Очень хорошее впечатление производит русская набожность и труд православных миссионеров, не жалеющих сил и даже жизни для распространения Христова учения среди язычников. «…Отправляются они в разные страны, лежащие на север и восток, куда достигают только с величайшим трудом и с опасностью чести и жизни, – почтительно пишет Герберштейн. – Они не ждут и не желают никакой от того выгоды, ибо, запечатлевая иногда учение Христово смертью, они стараются единственно только о том, чтобы сделать угодное Богу, наставить на истинный путь души многих, совращенных с него заблуждением, и приобрести их Христу».
Приятно удивляет отсутствие богохульственных ругательств, обычных в Европе (как мы знаем, русские привыкли браниться более крепким манером). Вот что действительно выгодно отличало тогдашних жителей Руси от европейцев – это широко распространенная традиция жалеть убогих, нищих, сирот, которым щедро подавали милостыню и не давали умереть от голода. «По сравнению со всеми их другими деяниями не менее значимо то, что они берут на свое содержание много нищих, которых каждый из них, по своему достатку и как того требует евангельское благочестие, наделяет милостыней, одевает, поит и кормит, – пишет Кампензе, вздыхая, что московитяне, «кажется, лучше нас следуют учению Евангельскому».
Русские крестьяне.
Читать Альберта Кампензе вообще очень лестно для национального самосознания: «Обмануть друг друга почитается у них ужасным, гнусным преступлением; прелюбодеяние, насилие и публичное распутство также весьма редки; противоестественные пороки совершенно неизвестны, а о клятвопреступлении и богохульстве вовсе не слышно».

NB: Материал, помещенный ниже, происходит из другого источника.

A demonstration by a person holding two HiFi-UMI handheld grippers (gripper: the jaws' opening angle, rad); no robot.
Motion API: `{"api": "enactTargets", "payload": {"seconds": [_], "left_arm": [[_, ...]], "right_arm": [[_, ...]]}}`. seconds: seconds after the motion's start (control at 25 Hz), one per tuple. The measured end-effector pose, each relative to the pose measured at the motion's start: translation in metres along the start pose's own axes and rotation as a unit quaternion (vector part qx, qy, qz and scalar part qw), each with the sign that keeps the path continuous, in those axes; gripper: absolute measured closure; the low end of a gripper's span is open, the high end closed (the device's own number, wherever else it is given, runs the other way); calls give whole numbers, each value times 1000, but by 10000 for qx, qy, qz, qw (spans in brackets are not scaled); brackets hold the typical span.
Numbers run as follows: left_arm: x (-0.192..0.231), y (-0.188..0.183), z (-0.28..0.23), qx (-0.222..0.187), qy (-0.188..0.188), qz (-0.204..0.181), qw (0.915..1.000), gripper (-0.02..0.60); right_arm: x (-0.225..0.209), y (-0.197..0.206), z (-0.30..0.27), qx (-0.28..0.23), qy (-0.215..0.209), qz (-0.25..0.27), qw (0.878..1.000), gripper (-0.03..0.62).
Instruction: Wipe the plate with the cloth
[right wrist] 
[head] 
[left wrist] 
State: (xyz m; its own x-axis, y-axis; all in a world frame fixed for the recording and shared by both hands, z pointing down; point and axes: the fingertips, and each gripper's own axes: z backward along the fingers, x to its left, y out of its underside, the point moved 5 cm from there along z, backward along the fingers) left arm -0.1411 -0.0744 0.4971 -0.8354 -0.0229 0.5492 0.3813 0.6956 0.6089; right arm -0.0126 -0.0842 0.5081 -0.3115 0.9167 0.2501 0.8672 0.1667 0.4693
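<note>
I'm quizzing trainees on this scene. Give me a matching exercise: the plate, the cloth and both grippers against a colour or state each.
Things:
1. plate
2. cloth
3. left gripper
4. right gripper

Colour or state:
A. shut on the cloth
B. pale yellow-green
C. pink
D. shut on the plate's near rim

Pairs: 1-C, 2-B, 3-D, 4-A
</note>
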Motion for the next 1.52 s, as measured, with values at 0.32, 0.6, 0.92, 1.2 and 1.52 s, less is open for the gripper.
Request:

Жаль только, что сведения эти составлены понаслышке и не подтверждаются рассказами людей, лично побывавших на Руси. Увы – и здесь я уже перехожу к критическим отзывам в адрес московитов – большинство иностранцев, которым приходилось иметь дело с русскими купцами и должностными лицами, утверждают об их честности нечто прямо противоположное. Очень много жалоб на обман в коммерции. «Они болтуны и великие лжецы, без всякого правдоподобия в своих словах, льстецы и лицемеры», – возмущается английский посол Энтони Дженкинсон. «Кто ведет с ними торговые дела, должен быть всегда осторожен и весьма бдителен, в особенности же не доверять им слепо; потому что на словах они довольно хороши, зато на деле предурные, и как нельзя ловчее умеют добродушной личиною и самыми вкрадчивыми словами прикрывать свои лукавейшие намерения, – сетует Барберини. – Притом они большие мастера на обман и подделку товаров и с особенным искусством умеют подкрашивать соболей, чтоб продавать за самые лучшие, или покажут вам одну вещь на продажу, а станете с ними торговаться о цене, они тут будто и уйдут и слышать не хотят об уступке за предложенную им цену; а между тем и не заметите, как уже обменяют вещь и возвращаются к вам, уступая ее». Такого же мнения и Флетчер: «Что касается до верности слову, то русские большей частью считают его почти ни по чем, как скоро могут что-нибудь выиграть обманом и нарушить данное обещание. Поистине можно сказать (как вполне известно тем, которые имели с ними более дела по торговле), что от большого до малого (за исключением весьма немногих, которых очень трудно отыскать) всякий русский не верит ничему, что говорит другой, но зато и сам не скажет ничего такого, на что бы можно было положиться». Кажется, склонностью к двуличию больше всего отличались жители столицы. Оказывается, москвичей не любили уже тогда – об этом мы узнаем от Герберштейна: «Москвичи считаются хитрее и лживее всех остальных русских, и в особенности на них нельзя положиться в исполнении контрактов. Они сами знают об этом, и когда им случится иметь дело с иностранцами, то для возбуждения большей к себе доверенности они называют себя не москвичами, а приезжими».